By Dhananjay Balakrishnan, ME19B012. Submitted as part of the course CS6910, taught by Professor Mitesh Khapra, Jan-May 2023 semester.
The WandB report corresponding to this code can be found here: https://api.wandb.ai/links/clroymustang/19pi47oa.
- Install the requirements from the 'requirements.txt' file.
pip install -r requirements.txt
- To train the Neural Network, use the 'train.py' script. Here is the format of how you should run it:
python train.py <arguments>
The Compulsory Arguments are:
Argument Name | Description | Default Value |
---|---|---|
-wp, --wandb_project | WandB Project Name | '' |
-we, --wandb_entity | WandB Entity Name | '' |
The optional arguments are:
Argument Name | Description | Default Value |
---|---|---|
-d, --dataset | Dataset type. Either 'mnist' or 'fashion_mnist'. | 'fashion_mnist' |
-e, --epochs | Number of Epochs | 10 |
-b, --batch_size | Batch Size | 32 |
-l, --loss | Loss Function. Either 'cross_entropy' or 'MSE'. | 'cross_entropy' |
-o, --optimizer | Optimizer. Choose one from ['sgd', 'momentum', 'nesterov', 'rmsprop', 'adam', 'nadam']. | 'nadam' |
-lr, --learning_rate | Learning Rate | 0.001 |
-m, --momentum | Momentum | 0.9 |
-beta, --beta | beta for rmsprop | 0.9 |
-beta1, --beta1 | beta1 for adam and nadam. | 0.9 |
-beta2, --beta2 | beta2 for adam and nadam. | 0.99 |
-eps, --epsilon | Epsilon used by various optimizers. | 0.000001 |
-w_d, --weight_decay | Weight Decay, for L2 Regularization | 0.0005 |
-w_i, --weight_init | Mode of Initialization. Either 'random' or 'Xavier'. | 'Xavier' |
-nhl, --num_layers | Number of Hidden Layers | 3 |
-sz, --hidden_size | Hidden Layer Size | 128 |
-a, --activation | Activation Function. Choose one from ['sigmoid', 'tanh', 'identity', 'ReLU']. | 'tanh' |
-rn, --run_name | Name of WandB run. | 'model_run' |
- On completion, the model will be stored in the same directory as 'model.pkl'. You can save the model to recreate the results later.

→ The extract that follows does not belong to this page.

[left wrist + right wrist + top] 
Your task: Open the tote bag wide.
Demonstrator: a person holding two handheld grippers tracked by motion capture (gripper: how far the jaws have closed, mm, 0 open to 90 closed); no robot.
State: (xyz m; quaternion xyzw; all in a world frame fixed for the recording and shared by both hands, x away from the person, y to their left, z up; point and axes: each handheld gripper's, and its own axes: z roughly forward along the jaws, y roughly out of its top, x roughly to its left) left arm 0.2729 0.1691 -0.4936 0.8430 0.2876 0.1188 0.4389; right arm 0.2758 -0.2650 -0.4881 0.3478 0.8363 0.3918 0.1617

The WandB hyperparameter sweep, and all required comparisons for the various questions of the problem statement have been performed in the Jupyter Notebook titled 'assignment1_nb.ipynb'.
The models that performed the best on the Fashion-MNIST dataset can be found as pickled objects in the 'best_models' folder.